**ABOUT THIS TASK:**
Everything in the data below is left aside except the lines from the one containing "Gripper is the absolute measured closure" through the one containing "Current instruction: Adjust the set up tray"; repeat those exactly.

**RECORDS FOR PROCESSING:**

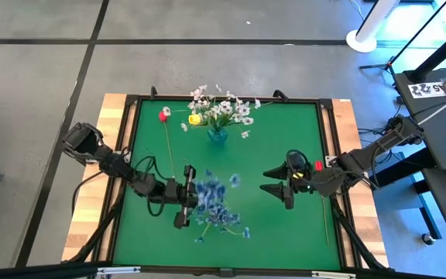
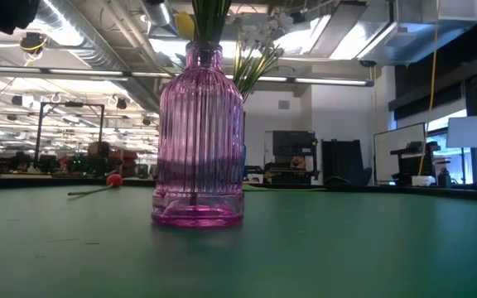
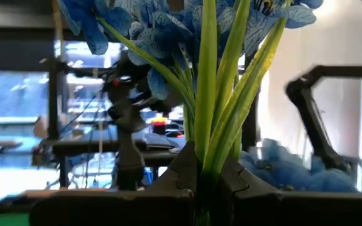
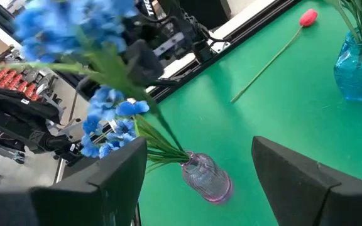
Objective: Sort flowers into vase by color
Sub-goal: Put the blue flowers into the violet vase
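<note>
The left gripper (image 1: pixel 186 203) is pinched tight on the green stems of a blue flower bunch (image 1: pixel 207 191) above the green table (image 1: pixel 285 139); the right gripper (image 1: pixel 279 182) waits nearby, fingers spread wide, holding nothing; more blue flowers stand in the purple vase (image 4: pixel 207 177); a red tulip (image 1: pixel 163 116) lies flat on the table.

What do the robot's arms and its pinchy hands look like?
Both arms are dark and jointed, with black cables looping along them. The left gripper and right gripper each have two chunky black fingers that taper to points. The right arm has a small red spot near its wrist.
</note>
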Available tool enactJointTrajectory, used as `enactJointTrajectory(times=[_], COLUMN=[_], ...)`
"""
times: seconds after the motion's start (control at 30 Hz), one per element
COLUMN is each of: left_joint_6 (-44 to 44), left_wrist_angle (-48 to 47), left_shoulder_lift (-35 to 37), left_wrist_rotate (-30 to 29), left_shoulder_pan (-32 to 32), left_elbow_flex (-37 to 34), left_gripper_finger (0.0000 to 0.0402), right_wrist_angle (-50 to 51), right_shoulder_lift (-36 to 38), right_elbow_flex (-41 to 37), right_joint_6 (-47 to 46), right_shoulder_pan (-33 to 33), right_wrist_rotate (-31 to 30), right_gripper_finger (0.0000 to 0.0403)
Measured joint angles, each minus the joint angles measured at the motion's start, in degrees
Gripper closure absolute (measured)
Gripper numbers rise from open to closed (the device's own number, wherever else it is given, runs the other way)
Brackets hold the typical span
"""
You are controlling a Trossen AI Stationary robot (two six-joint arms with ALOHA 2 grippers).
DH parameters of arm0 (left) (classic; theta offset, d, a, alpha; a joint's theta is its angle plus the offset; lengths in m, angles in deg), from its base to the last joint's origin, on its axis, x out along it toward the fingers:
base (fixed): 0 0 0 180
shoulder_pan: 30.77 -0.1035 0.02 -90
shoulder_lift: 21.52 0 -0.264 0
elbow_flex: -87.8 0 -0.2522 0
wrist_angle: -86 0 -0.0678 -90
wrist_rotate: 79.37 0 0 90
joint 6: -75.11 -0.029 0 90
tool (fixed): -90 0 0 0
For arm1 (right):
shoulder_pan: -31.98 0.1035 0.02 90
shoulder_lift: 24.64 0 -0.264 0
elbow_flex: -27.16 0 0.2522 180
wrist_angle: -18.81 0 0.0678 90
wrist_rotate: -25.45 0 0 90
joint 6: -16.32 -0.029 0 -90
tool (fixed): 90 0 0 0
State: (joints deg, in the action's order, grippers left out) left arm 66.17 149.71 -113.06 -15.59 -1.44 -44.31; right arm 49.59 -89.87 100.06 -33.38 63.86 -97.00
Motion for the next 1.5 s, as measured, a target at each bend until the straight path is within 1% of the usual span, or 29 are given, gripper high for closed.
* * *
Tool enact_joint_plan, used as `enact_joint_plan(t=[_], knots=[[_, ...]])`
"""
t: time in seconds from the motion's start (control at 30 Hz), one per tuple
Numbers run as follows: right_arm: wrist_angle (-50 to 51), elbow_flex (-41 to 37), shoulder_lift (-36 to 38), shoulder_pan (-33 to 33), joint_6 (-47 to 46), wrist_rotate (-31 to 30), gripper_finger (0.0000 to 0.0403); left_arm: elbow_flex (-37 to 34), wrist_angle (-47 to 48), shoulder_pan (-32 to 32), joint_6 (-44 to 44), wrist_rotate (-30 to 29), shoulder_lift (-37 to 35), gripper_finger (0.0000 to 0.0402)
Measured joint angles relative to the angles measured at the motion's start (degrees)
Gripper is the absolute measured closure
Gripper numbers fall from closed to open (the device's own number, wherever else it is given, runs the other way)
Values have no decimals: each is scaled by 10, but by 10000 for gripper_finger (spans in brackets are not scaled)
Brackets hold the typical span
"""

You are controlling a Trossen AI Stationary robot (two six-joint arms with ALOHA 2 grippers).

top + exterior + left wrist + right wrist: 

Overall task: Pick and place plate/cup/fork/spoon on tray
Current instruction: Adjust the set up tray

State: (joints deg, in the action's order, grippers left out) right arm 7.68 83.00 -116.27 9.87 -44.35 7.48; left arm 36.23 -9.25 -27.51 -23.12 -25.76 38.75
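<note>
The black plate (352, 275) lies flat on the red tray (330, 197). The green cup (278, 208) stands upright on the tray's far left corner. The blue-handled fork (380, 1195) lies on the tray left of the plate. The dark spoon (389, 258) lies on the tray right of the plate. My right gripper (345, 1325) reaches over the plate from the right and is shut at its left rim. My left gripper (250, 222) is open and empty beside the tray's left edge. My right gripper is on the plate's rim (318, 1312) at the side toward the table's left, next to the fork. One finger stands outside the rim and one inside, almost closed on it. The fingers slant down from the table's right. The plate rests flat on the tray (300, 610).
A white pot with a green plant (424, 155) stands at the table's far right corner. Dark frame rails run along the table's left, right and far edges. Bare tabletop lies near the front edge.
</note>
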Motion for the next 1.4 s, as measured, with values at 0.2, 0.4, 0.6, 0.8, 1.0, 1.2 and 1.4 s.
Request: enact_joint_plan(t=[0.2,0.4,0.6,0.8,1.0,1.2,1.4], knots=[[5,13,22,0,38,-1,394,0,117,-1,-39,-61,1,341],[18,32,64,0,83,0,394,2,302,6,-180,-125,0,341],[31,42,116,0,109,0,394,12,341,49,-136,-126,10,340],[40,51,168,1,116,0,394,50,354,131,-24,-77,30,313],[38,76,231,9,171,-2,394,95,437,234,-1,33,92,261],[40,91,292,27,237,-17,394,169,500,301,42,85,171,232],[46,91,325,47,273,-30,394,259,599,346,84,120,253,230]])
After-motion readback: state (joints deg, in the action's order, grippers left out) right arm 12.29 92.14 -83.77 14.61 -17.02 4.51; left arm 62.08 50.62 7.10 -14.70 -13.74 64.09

**ANSWER BOX:**
Gripper is the absolute measured closure
Gripper numbers fall from closed to open (the device's own number, wherever else it is given, runs the other way)
Values have no decimals: each is scaled by 10, but by 10000 for gripper_finger (spans in brackets are not scaled)
Brackets hold the typical span
"""

You are controlling a Trossen AI Stationary robot (two six-joint arms with ALOHA 2 grippers).

top + exterior + left wrist + right wrist: 

Overall task: Pick and place plate/cup/fork/spoon on tray
Current instruction: Adjust the set up tray

The output is complete.